◆ Your assignment: Only the lines from the top of the data through the line with "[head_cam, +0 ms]" should be repeated, each exactly as written.

◆ Supplied material:

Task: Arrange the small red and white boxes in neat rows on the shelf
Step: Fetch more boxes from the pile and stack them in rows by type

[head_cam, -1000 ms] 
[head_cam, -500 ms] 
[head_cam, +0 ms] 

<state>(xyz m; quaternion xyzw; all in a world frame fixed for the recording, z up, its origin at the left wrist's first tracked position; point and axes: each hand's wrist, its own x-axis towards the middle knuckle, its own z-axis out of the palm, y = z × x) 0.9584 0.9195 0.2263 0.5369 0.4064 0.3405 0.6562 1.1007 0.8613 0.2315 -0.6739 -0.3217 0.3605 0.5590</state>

◆ Exercise output:
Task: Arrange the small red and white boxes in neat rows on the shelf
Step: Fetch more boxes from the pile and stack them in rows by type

[head_cam, -1000 ms] 
[head_cam, -500 ms] 
[head_cam, +0 ms] 

The answer was given in full.